*What needs to be done*.
Give the number of lines in this listing that hold "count". No other words belong in the reply.

*Raw data*.
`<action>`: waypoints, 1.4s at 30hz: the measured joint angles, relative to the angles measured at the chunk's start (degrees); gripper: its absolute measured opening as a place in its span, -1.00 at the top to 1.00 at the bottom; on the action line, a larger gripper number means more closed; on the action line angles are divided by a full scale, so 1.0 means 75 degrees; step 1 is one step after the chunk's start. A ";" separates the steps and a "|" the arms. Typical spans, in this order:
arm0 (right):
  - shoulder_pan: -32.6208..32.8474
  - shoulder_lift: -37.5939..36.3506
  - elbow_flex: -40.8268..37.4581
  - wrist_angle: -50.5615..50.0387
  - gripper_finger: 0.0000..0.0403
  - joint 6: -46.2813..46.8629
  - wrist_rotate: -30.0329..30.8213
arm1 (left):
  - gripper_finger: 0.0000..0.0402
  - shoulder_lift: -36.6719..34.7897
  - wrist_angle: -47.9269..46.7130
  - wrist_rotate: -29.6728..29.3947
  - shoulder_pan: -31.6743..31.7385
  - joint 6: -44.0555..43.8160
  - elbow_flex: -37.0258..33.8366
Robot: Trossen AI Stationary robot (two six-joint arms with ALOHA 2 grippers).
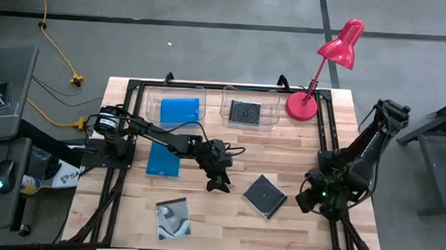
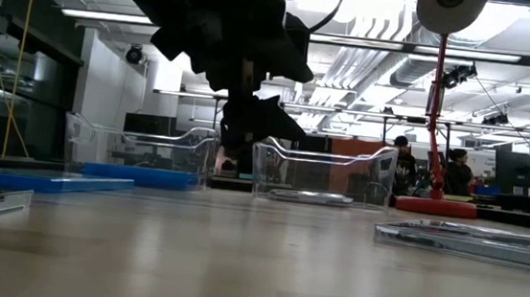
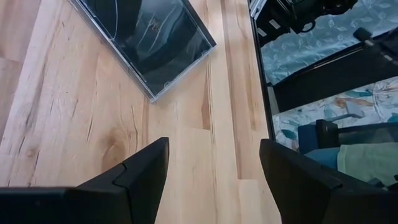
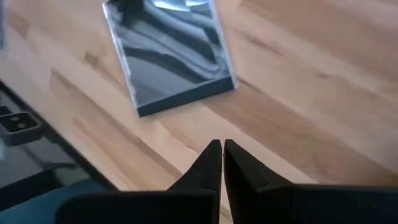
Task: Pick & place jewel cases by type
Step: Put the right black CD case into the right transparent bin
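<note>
The left hand (image 1: pixel 219 184) hangs over the middle of the wooden tabletop (image 1: pixel 226 223) with its two dark fingers (image 3: pixel 140 177) spread wide and nothing between them, only bare wood showing in the gap. Just beside it, toward the right arm, a black jewel case (image 1: pixel 264 195) lies flat and turned at an angle; the left wrist view shows one corner of that same case just ahead of the fingers, not touching them. The right hand (image 1: pixel 307 202) sits low at the right edge of the tabletop with its fingers pressed together, holding nothing. Under the left arm, a blue jewel case (image 1: pixel 163 159) lies flat on the wood. Nearer the front edge a case with a silvery swirl cover (image 1: pixel 173 218) lies by itself, well apart from both hands. Along the far side stand two clear tubs: the left tub (image 1: pixel 150 104) has a blue case (image 1: pixel 179 110) lying in it, and the right tub (image 1: pixel 271 112) holds a black case (image 1: pixel 245 112). A red desk lamp (image 1: pixel 302 105) stands just beside the right tub. People can be seen in the room beyond the tabletop.
</note>
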 joint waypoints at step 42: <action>-0.1241 0.2209 0.0285 0.0722 1.00 0.0849 -0.1175 | -0.24 0.0000 -0.0027 0.1059 0.0402 0.0919 0.0000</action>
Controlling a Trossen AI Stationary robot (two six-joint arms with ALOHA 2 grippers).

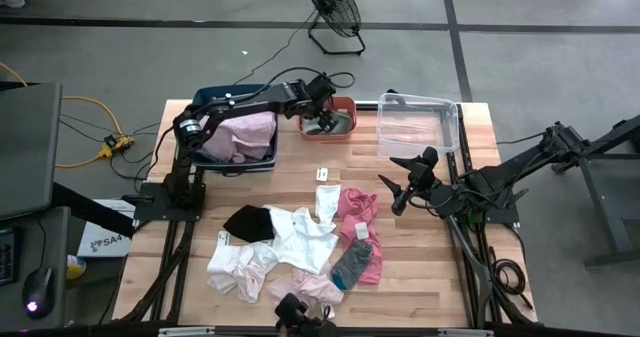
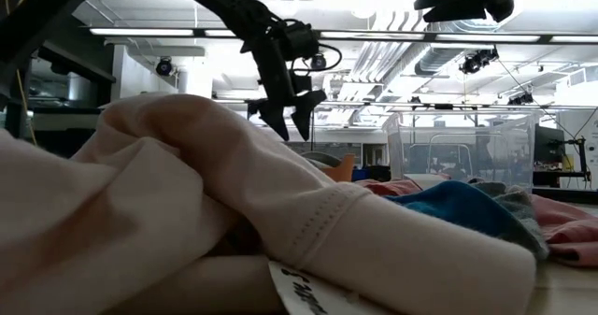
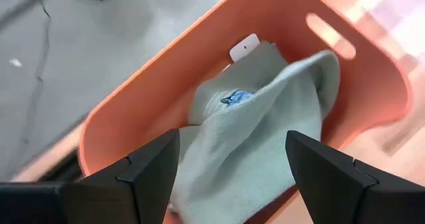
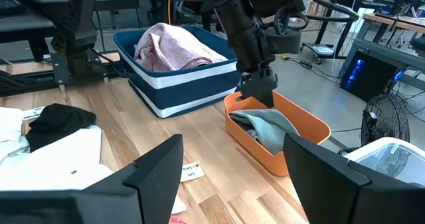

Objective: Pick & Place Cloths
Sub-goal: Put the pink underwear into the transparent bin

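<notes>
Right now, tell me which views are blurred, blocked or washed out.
Low view: a pale cloth right at the lens fills the foreground, soft and out of focus, and bright ceiling lights glare behind. Left wrist view: the sage green cloth in the orange bin is blurry, with the far corner overexposed. High and right wrist views read evenly lit and sharp.

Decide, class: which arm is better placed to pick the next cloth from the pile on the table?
Right. The right tool hangs open beside the pink cloth at the pile's edge. The left tool is open over the orange bin, above the sage cloth, farther from the pile.
</notes>
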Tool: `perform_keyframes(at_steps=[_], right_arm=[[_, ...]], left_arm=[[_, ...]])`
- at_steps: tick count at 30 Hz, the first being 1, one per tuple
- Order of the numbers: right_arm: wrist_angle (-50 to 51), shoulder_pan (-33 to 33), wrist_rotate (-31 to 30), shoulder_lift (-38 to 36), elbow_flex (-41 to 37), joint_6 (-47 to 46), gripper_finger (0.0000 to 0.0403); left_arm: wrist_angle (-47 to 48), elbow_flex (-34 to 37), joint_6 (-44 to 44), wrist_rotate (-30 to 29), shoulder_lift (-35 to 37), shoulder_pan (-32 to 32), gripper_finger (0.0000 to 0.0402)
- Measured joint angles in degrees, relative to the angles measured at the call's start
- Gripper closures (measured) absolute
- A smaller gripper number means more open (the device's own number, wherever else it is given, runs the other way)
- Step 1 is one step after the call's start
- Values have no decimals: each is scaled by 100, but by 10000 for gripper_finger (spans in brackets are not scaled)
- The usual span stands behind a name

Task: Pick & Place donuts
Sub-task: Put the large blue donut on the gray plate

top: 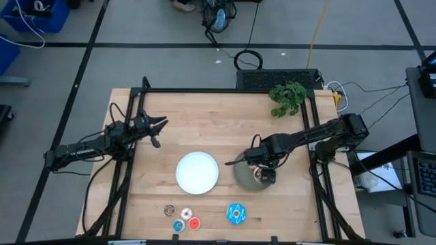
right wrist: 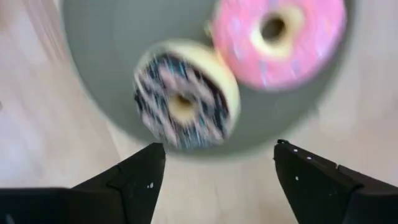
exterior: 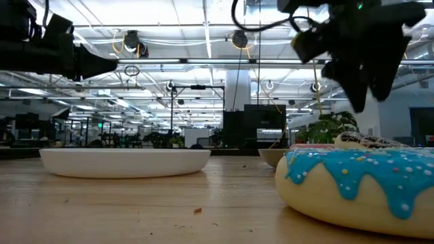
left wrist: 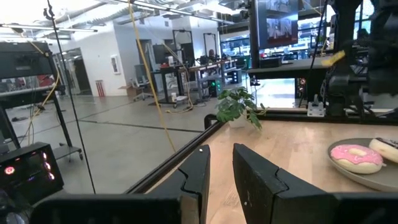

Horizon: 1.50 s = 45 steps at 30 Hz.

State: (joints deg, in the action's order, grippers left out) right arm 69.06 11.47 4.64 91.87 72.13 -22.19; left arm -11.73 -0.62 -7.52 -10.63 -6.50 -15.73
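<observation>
A wooden table [top: 225, 129] seen from above, with two dark arms. The right gripper [right wrist: 214, 171] hangs over the grey plate [top: 246, 178], right of the table's middle, its fingers spread wide and holding nothing. On that plate lie two donuts, touching: the brown drizzled donut [right wrist: 185, 102] and the pink donut [right wrist: 278, 37]. The brown one sits directly beneath the gap between the fingers, close to the plate's rim; the pink one lies just beyond it, farther in on the plate.

The blue donut [top: 236, 214] rests near the table's front edge, a short way front and left of the grey plate, and the right arm is clearly the nearer one to it. It is round, so no approach angle is favoured. Four mini donuts [top: 182, 218] cluster at the front edge, left of the blue one and in front of the empty white plate [top: 197, 172] at the table's middle.

The left gripper [top: 158, 126] waits near the back left corner, well apart from every donut, fingers narrowly parted and empty.
</observation>
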Motion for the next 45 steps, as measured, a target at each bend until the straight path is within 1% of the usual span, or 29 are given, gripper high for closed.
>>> perform_keyframes(at_steps=[3, 6, 8, 11, 13, 14, 15, 17, 19, 21, 23, 25, 26, 27, 28, 31, 33, 35, 38, 41, 45], right_arm=[[202, 174, -8, -292, 157, -65, 147], [30, 404, -127, -636, 158, -228, 186], [-179, 608, -148, -858, 158, -471, 225], [-965, 1070, -216, -1097, 151, -600, 304], [-1288, 1419, -579, -1185, 152, -385, 361], [-1404, 1591, -769, -1232, 131, -218, 381], [-1554, 1738, -892, -1306, 45, -41, 391], [-2003, 1971, -904, -1513, -273, 325, 393], [-2661, 2078, -1028, -1819, -755, 578, 398], [-3417, 2074, -1062, -2330, -1423, 796, 401], [-4455, 2022, -1019, -2891, -2158, 1127, 400], [-5362, 1968, -893, -3556, -2962, 1418, 402], [-5816, 1955, -923, -3895, -3348, 1505, 402], [-6266, 1953, -994, -4199, -3695, 1572, 402], [-6710, 1954, -1187, -4516, -4084, 1672, 402], [-7799, 1943, -1897, -5187, -5052, 2191, 402], [-8565, 1938, -2093, -5484, -5597, 2680, 402], [-9209, 1924, -2109, -5704, -6035, 3125, 402], [-9648, 1862, -2136, -5938, -6449, 3445, 402], [-9543, 1773, -2137, -6193, -6480, 3482, 403], [-9454, 1699, -2124, -6320, -6480, 3705, 403]], left_arm=[[4, 0, 31, 0, 0, 0, 325], [22, 0, 66, 1, 2, 2, 325], [55, 0, 87, 0, 0, 2, 325], [123, 0, 168, 0, 2, 0, 325], [134, 0, 183, -1, 0, 0, 325], [133, 0, 201, 0, 2, 0, 325], [135, 0, 221, -2, 2, 0, 325], [147, 0, 290, 0, 2, 1, 325], [189, 0, 355, 0, 2, 2, 325], [219, 0, 357, 0, 2, 2, 325], [215, 0, 358, 0, 2, 2, 325], [204, 0, 357, 0, 1, 2, 325], [200, 0, 357, 0, 2, 2, 325], [189, 0, 358, 0, 2, 0, 325], [170, 0, 373, 0, 2, 0, 325], [82, 0, 514, 1, 2, 0, 325], [-171, 0, 529, 4, 2, 2, 325], [-285, -2, 664, 9, 4, 2, 325], [-430, -2, 739, 5, 2, 2, 325], [-485, -2, 893, -24, -1, 0, 325], [-549, 0, 1059, -282, -131, -2, 325]])
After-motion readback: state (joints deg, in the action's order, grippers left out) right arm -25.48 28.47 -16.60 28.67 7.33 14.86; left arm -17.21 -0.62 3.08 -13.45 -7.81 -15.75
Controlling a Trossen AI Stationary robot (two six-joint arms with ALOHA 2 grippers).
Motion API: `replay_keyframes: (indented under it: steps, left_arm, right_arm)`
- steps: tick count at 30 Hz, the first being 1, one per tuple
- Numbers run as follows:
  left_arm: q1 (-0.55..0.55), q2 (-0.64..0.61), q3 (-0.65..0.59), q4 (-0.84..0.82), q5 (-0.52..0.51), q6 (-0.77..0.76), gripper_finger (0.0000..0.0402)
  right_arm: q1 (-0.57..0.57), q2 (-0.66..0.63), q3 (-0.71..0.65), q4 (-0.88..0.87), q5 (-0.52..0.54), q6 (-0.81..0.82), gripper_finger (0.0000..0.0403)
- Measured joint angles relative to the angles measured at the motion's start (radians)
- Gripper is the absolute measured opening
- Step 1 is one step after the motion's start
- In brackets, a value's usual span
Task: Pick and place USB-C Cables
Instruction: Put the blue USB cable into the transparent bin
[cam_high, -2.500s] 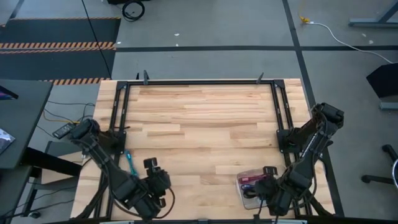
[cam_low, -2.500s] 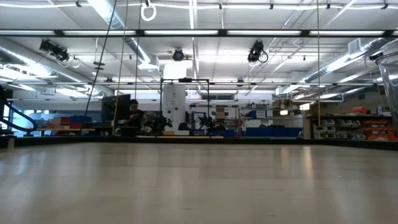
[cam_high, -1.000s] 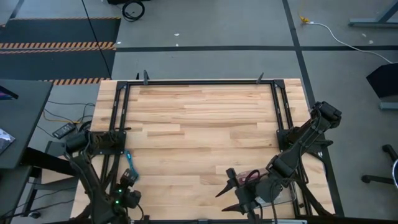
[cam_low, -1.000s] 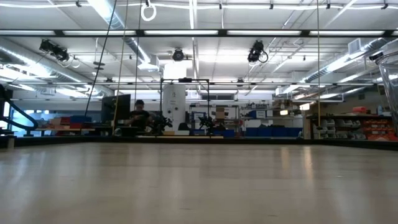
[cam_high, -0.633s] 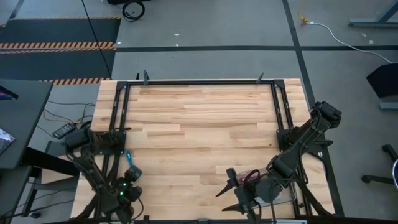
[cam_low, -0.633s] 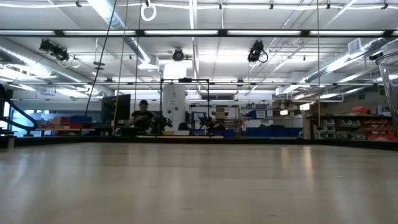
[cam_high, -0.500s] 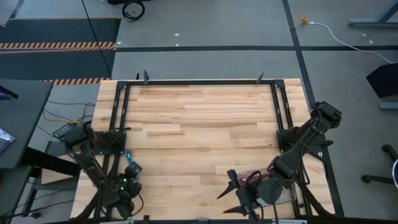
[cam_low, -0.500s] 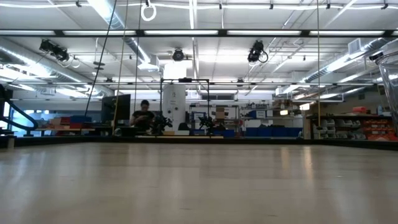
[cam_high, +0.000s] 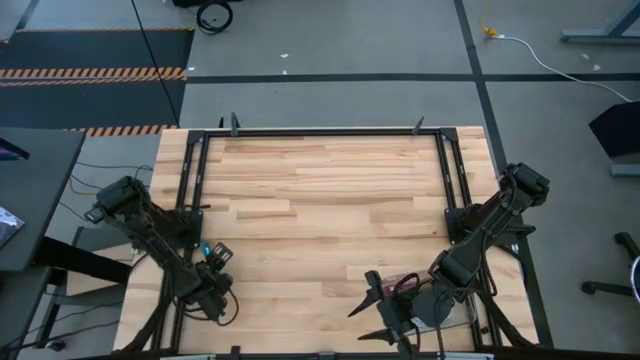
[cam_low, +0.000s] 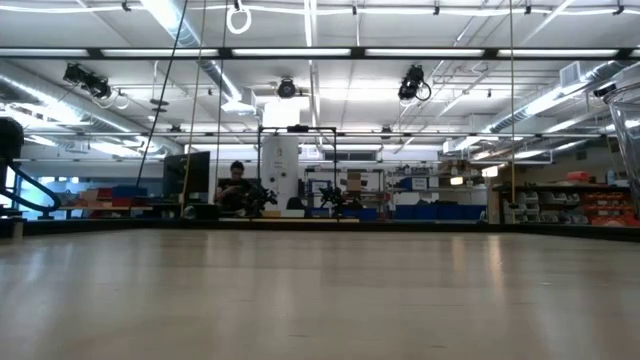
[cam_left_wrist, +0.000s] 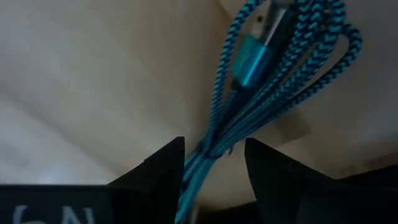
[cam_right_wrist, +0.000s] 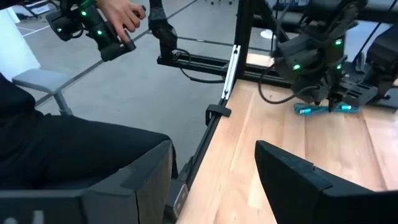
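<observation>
Teal cable (cam_left_wrist: 273, 81) lies at the table's (cam_high: 320, 190) left edge, its strands running between the left gripper's (cam_left_wrist: 214, 165) parted fingers, not yet pinched. Judged best: centre on the bundle's waist, then close. Right gripper (cam_right_wrist: 214, 168) waits spread wide, empty, near right.

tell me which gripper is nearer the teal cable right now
Left. The left gripper straddles the teal cable, fingers either side. The right gripper sits open across the table, beside the clear tray.
</observation>
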Motion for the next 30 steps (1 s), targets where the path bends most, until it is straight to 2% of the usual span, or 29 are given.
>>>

*Solution below*.
2